This NC is killing me!

It's hard for me today.

This is extremely hard for me.

It seems so illogical and counter-intuitive.

So maybe we don't swing the pendulum so far to the right. smiley

Usually when "no contact" is being recommended to a couple [by a professional], it's to reduce conflict in the relationship. It's when people are so at odds with each other, it's actually counter-productive to speak to each other. It's a pragmatic approach to allow both parties to calm down and get themselves to a better place... so that they can start having productive conversations.  

Sometimes when we attempt "no contact" for less pragmatic reasons, like to save ourselves from pain or to punish the other person, it usually ends up with us being caught up in our own turmoil.

When we split from someone, it's hard to go from 60 to 0. Even in divorce, couples take an adjustment period to disentangle themselves.

My thoughts are that you want each of you to have some space. That's a good step.

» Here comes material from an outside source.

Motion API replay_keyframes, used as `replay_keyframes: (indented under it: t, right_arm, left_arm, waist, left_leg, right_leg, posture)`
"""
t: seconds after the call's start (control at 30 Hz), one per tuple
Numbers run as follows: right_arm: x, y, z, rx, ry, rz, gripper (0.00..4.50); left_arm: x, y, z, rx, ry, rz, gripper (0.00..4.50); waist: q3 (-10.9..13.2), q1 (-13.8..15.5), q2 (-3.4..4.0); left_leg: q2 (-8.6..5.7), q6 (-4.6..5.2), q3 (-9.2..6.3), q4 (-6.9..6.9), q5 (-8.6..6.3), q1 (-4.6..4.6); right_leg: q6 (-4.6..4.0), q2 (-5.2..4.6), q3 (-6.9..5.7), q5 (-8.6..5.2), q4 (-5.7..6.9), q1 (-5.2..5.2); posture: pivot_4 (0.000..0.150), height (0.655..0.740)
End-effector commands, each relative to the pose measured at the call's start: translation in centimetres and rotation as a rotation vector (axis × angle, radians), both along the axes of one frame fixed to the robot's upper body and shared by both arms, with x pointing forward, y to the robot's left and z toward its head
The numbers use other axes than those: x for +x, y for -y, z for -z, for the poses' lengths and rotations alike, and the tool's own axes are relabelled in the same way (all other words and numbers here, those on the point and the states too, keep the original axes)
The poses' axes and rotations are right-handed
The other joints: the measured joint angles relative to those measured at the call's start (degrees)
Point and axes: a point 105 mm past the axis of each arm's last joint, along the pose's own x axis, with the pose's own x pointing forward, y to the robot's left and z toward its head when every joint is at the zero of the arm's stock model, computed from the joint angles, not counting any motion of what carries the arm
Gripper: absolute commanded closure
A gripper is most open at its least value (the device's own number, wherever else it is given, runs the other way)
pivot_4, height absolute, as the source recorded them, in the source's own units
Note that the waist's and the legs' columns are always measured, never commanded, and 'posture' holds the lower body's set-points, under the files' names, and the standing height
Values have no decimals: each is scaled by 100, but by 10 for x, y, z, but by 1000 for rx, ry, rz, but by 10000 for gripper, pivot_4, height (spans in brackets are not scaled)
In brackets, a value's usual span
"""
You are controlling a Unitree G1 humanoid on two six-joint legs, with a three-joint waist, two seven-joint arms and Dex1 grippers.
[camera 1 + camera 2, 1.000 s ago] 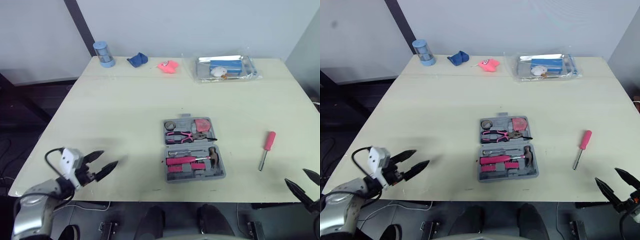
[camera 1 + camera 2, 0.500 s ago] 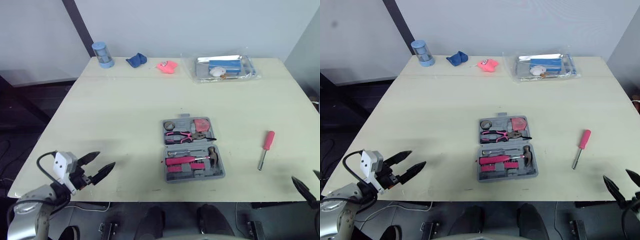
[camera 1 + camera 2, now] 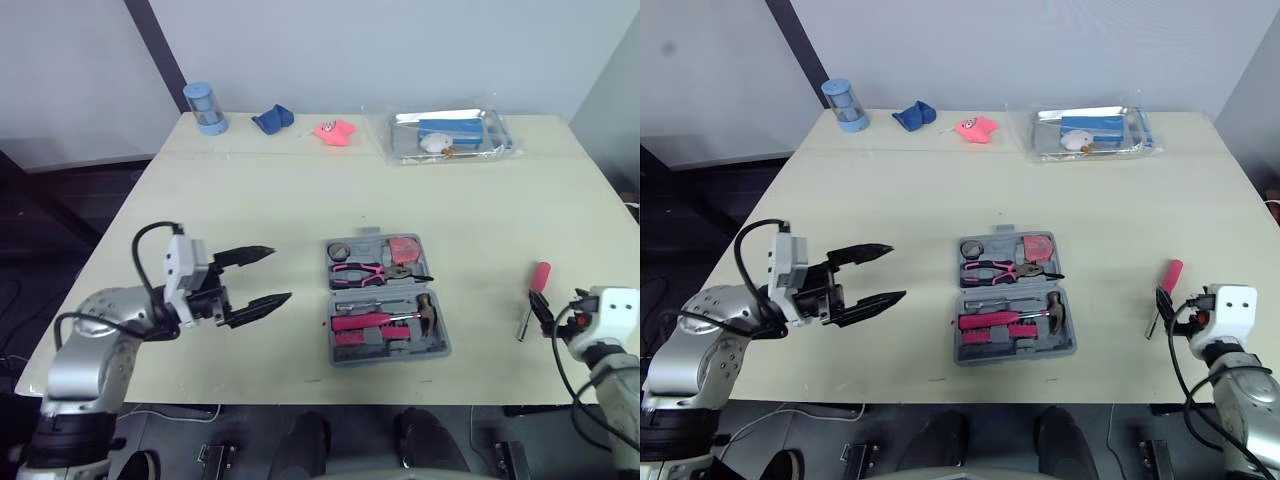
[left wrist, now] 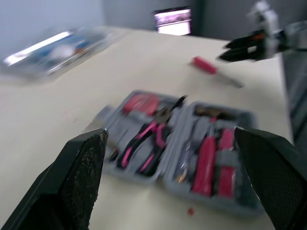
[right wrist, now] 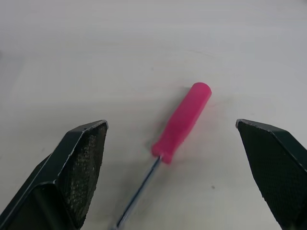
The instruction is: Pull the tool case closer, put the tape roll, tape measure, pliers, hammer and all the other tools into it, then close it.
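Observation:
The grey tool case (image 3: 386, 300) lies open mid-table. It holds a tape roll (image 3: 340, 250), a pink tape measure (image 3: 405, 248), pliers (image 3: 368, 270), a hammer (image 3: 426, 314) and pink-handled drivers (image 3: 368, 322). A pink screwdriver (image 5: 181, 122) lies on the table to the case's right. My right gripper (image 5: 171, 124) is open just above it, one finger on either side of the handle. My left gripper (image 3: 276, 274) hovers open left of the case, pointing at it, apart from it. In the left wrist view the case (image 4: 192, 153) sits ahead of the open fingers.
Along the far edge stand a blue cylinder (image 3: 205, 107), a blue cloth (image 3: 272, 120), a pink object (image 3: 335, 132) and a clear bag of items (image 3: 450, 135). The table's front edge (image 3: 300, 385) runs close below the case.
My left gripper has lifted from the front-left edge and moved right toward the case. My right gripper has come in from the front-right corner to the screwdriver.

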Motion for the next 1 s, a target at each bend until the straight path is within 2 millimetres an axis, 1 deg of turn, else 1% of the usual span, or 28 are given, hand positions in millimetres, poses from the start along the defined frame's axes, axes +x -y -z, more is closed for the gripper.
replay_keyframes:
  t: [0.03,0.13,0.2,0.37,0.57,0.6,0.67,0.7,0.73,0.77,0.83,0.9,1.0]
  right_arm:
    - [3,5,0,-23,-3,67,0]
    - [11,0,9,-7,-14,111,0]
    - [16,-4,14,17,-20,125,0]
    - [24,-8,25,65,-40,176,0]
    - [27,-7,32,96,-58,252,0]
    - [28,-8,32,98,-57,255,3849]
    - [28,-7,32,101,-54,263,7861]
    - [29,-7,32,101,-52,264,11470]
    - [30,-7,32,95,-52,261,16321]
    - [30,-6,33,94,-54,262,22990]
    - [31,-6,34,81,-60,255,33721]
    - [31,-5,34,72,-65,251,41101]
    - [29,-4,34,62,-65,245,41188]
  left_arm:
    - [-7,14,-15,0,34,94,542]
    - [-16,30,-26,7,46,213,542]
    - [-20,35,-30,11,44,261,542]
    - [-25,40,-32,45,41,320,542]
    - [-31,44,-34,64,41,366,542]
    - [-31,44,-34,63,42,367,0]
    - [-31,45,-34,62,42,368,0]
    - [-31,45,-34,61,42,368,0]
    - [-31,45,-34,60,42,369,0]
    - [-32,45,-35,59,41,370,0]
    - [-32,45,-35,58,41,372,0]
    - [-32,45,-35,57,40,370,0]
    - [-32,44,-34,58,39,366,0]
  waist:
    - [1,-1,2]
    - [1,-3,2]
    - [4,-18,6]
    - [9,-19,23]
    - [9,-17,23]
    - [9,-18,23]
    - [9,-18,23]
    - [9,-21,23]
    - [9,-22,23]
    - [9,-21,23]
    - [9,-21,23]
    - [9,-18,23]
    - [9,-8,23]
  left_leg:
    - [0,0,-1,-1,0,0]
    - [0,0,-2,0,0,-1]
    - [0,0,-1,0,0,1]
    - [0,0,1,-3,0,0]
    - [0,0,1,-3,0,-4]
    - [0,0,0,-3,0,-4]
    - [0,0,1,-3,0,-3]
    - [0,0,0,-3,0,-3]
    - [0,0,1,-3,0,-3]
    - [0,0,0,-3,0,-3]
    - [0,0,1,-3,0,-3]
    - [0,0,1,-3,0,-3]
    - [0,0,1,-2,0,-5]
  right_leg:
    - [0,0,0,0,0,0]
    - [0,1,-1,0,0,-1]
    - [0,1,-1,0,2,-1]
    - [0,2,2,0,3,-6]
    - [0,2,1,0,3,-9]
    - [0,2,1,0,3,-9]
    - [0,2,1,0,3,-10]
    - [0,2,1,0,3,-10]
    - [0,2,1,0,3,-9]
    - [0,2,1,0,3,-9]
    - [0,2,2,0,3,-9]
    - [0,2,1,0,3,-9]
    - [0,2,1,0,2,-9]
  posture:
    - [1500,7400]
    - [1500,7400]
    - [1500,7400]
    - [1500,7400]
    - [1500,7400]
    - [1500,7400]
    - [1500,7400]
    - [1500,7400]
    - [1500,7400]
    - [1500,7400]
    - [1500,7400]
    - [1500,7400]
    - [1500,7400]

So maybe go from 60 to 20... or 10... or 5...

Keep it light.

Keep the pressure off both of you to find all the answers to your relationship now or tomorrow.

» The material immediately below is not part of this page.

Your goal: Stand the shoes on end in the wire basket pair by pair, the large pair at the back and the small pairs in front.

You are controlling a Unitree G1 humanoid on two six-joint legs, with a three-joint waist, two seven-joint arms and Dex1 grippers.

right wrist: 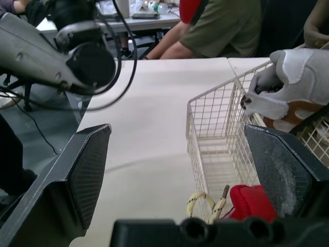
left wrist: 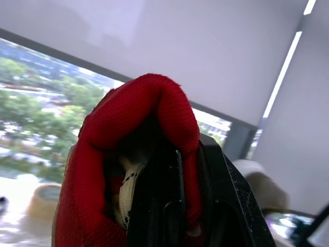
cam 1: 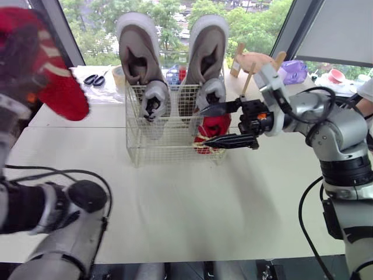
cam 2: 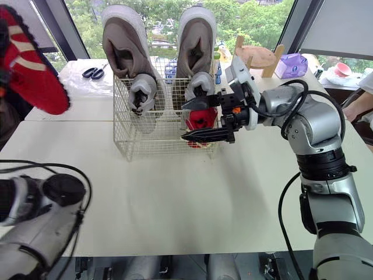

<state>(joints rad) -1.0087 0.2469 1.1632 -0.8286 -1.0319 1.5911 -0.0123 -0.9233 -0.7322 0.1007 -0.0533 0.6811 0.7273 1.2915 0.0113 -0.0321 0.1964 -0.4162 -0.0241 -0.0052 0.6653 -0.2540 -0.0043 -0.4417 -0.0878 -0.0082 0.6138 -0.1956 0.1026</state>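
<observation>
Left gripper (left wrist: pixel 176 198) pinches a red shoe (cam 1: pixel 61 90), upper left; right gripper (cam 1: pixel 224 124) spread wide against the wire basket (cam 1: pixel 140 153), centre.

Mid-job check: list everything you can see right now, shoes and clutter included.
table: 1, white, in front of the robot
wire basket: 1, cream, mid-table
large shoes: 2, grey-beige, on end at the basket's back
small grey shoes: 2, grey-white, on end in front of them
red shoe in basket: 1, red, front right
raised red shoe: 1, red, held high at left
scissors: 1, black, far side, left of basket
person: 1, green shirt, beyond the table
left hand: shut on raised red shoe
right hand: open, at basket's right side
</observation>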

If she emails you about work, politely respond to her. You don't have to reach out to her if you think that it will cause issues. I get that.  

If you want to leave the door cracked for your relationship, keep it cracked. If you completely shut down and ostracize her, my thoughts are that you're going to be sending her a clear message that you don't want her in your life.

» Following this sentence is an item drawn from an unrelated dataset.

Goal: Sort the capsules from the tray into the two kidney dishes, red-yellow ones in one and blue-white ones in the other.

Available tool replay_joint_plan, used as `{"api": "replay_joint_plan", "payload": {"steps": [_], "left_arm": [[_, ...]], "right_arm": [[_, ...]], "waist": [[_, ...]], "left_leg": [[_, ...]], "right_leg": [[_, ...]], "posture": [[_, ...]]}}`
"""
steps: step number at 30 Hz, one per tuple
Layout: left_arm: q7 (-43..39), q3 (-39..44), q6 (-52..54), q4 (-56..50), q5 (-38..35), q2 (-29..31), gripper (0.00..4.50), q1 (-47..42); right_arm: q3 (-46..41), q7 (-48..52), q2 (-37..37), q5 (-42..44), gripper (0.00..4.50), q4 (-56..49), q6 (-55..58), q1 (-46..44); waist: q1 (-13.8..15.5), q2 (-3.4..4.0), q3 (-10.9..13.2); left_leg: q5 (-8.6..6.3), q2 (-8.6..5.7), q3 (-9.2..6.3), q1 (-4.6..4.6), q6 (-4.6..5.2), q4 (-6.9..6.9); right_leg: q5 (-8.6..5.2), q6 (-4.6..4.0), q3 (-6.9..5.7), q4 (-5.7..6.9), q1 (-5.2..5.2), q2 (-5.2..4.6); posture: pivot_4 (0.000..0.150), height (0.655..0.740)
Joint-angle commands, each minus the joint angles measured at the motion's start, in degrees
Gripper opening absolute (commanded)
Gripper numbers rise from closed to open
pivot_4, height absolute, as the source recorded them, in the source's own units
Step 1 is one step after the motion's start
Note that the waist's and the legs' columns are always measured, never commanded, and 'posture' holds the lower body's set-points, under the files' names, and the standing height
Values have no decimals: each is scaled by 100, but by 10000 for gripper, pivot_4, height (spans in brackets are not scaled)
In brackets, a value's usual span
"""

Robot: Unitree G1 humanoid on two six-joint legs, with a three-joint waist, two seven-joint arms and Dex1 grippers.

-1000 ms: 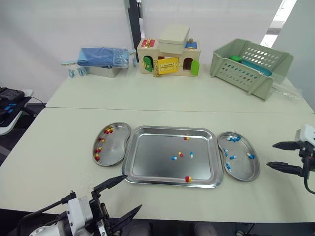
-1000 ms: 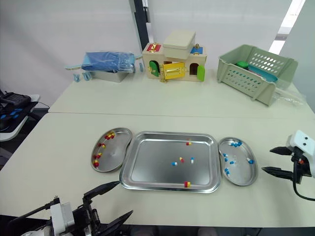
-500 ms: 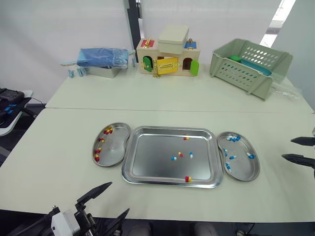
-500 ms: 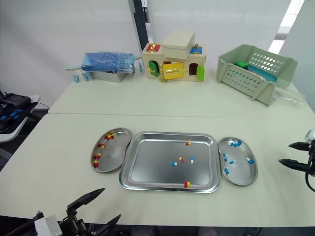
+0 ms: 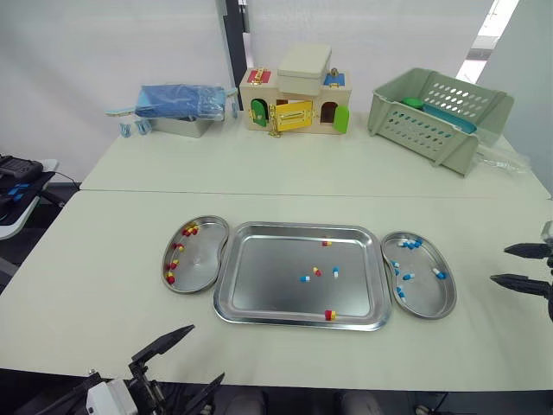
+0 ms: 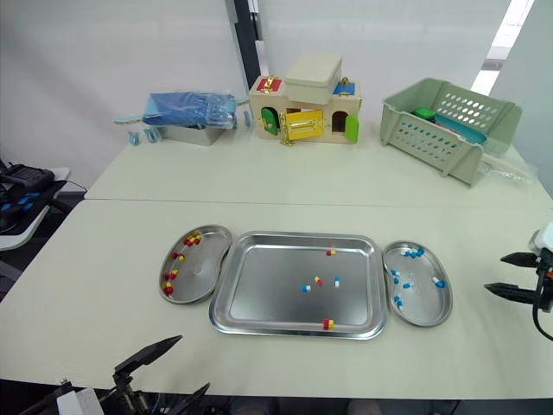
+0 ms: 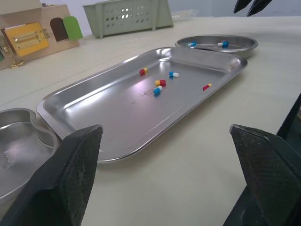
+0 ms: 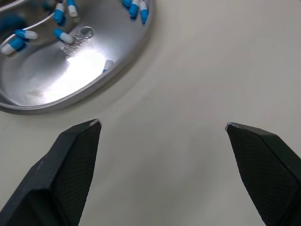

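A steel tray [image 5: 259,294] lies mid-table holding a few loose capsules: a red-yellow one [image 5: 327,244] at the far side, a blue-white one [image 5: 305,278] in the middle, and a red-yellow one [image 5: 330,315] by the near rim. The left kidney dish [image 5: 204,256] holds red-yellow capsules. Blue-white capsules lie in the right kidney dish [image 5: 429,298]. My left gripper [image 5: 207,353] hangs open at the table's near edge, short of the tray. To the right of the right dish, my right gripper [image 5: 499,264] stands open over bare table, empty.
At the back stand a wooden toy house [image 5: 294,104], a green slotted basket [image 5: 436,112] and a blue bundle on a metal box [image 5: 181,104]. A seam [image 5: 130,191] crosses the table behind the tray.
My left gripper has dropped back toward the near table edge, away from the tray. The right gripper has drawn off to the right, farther from the right dish.
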Motion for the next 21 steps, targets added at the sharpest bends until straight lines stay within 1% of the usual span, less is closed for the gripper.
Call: {"api": "replay_joint_plan", "payload": {"steps": [1,5,7,9,13,15,17,21], "left_arm": [[-44,-51,6,-32,-126,35,45000,-19],[-67,-65,268,-91,-326,105,45000,-85],[-148,-86,362,-113,-411,158,45000,-116],[-217,-103,437,-76,-441,203,45000,-187],[-453,-169,377,130,-419,231,45000,-450],[-502,-166,377,231,-421,206,45000,-549],[-546,-189,375,294,-408,179,45000,-621],[-636,-257,309,376,-394,113,45000,-685]], "right_arm": [[-211,194,-150,432,44628,-1108,466,146],[-25,-15,12,899,44628,-2801,1159,217],[263,-267,219,1104,44628,-3516,1465,-64],[650,-542,447,1187,44628,-3998,1770,-481],[1698,-982,1046,987,44628,-4552,2181,-1330],[2133,-1180,1324,862,44628,-4668,2386,-1660],[2595,-1393,1697,687,44628,-4691,2521,-1971],[3691,-1739,2367,-57,44628,-4464,2537,-2460]], "waist": [[-1,1,0],[1,3,-1],[-1,2,0],[-2,-2,2],[9,-8,5],[8,-9,5],[8,-11,6],[-1,-12,6]], "left_leg": [[0,0,0,0,0,0],[0,1,-2,-1,0,0],[0,1,-4,-1,0,0],[0,2,-7,0,0,0],[0,1,-12,-6,-2,1],[0,1,-17,-6,-2,0],[0,1,-18,-9,-2,0],[0,2,-23,-8,-2,0]], "right_leg": [[0,0,-1,0,0,0],[0,0,-2,1,-1,0],[0,0,-4,1,0,1],[0,1,-6,1,0,1],[0,0,-12,-2,-1,2],[0,0,-15,-1,-2,2],[0,0,-16,-2,-3,3],[0,0,-18,2,-7,4]], "posture": [[1500,7400],[1500,7400],[1500,7400],[1500,7400],[1500,7400],[1500,7400],[1500,7400],[1500,7400]]}}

If you keep it light, non committal, and fun - you'll both feel more relaxed about the situation and allow you both some space to take a deep breath and figure out what it is you really want and what it is that you really don't want.

It's the balance between emotion and knowledge --- it's the proverbial sweet spot between making decisions with your heart (but I love her!) and making decisions with your mind (but she's not good for me!).

It's what Meili was suggesting in the link he shared about Wise Mind.

It's hard, I know.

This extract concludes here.